## PROBLEM TO WORK ON
Scan the entries below for the word "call" and copy every line where it turns up.

## Items from a data source
-.-.-

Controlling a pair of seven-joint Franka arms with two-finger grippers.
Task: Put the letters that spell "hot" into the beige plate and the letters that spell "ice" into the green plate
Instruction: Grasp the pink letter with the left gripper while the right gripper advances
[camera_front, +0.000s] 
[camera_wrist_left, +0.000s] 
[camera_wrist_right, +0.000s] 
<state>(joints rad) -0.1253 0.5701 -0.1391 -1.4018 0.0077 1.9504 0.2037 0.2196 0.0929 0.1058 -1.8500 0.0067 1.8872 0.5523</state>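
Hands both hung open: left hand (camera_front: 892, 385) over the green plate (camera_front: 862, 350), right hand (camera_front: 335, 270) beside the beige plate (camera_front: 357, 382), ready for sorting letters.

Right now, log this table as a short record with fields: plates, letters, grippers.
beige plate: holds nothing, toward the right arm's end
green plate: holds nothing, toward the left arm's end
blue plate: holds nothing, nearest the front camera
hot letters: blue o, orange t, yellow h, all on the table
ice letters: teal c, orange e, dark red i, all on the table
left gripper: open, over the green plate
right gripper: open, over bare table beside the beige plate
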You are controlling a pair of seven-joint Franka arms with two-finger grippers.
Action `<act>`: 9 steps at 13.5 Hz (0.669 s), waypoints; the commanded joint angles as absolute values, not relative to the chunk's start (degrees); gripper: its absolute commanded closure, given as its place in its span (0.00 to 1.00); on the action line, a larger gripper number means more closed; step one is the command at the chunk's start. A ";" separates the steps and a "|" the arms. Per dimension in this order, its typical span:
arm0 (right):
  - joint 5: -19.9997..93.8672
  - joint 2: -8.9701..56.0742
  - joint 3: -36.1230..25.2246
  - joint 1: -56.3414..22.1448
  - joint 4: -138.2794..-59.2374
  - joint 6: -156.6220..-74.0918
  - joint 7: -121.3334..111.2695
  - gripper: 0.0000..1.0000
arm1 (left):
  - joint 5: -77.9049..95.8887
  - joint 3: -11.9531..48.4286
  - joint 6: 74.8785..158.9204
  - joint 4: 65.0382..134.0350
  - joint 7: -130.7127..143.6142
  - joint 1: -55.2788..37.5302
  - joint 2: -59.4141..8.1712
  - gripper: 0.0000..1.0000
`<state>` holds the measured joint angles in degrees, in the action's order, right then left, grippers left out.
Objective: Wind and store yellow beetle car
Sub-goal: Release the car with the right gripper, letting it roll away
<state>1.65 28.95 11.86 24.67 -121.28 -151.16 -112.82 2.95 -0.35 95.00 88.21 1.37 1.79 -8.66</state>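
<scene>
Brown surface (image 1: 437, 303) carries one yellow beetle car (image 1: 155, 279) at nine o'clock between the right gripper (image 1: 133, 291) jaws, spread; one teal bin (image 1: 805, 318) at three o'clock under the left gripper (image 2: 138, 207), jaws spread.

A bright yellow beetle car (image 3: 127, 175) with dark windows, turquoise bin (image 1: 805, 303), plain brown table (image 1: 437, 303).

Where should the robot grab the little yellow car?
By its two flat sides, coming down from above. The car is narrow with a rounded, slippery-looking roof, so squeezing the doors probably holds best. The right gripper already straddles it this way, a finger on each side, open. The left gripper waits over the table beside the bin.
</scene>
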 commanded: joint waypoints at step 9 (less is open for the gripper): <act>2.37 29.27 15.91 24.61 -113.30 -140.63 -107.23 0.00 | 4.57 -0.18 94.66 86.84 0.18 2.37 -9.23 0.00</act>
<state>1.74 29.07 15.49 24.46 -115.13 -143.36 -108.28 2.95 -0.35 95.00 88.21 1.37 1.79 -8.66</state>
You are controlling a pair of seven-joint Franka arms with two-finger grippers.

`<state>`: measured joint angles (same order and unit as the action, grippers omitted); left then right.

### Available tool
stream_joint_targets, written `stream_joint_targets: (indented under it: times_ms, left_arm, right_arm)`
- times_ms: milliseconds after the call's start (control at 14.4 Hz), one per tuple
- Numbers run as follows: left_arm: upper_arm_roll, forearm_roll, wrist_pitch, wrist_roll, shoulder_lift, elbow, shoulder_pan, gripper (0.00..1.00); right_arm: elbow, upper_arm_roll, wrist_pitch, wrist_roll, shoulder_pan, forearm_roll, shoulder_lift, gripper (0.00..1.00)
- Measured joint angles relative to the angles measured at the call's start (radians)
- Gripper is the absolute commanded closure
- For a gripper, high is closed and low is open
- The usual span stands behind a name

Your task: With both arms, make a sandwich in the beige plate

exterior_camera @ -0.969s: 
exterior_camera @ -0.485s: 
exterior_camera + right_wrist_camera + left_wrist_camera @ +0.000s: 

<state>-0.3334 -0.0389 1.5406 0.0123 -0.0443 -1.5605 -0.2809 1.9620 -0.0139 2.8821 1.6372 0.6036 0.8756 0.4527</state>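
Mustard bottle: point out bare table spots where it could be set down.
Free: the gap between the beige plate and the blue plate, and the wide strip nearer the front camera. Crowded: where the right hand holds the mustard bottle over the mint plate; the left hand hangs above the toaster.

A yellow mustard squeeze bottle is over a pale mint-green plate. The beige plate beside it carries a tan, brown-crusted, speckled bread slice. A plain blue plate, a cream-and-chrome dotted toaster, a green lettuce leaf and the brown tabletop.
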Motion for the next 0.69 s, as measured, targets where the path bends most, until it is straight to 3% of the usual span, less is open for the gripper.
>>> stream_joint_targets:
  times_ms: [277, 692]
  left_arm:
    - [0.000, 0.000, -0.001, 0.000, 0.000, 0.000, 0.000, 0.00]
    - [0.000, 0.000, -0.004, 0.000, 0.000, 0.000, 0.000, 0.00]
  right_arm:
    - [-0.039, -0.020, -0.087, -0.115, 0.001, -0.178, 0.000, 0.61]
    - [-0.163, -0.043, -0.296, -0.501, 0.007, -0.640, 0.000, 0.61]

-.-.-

## SOLUTION BELOW
- times_ms: milliseconds after the call's start (control at 14.4 Hz), one per tuple
- Measured joint angles relative to the angles measured at the call's start (radians)

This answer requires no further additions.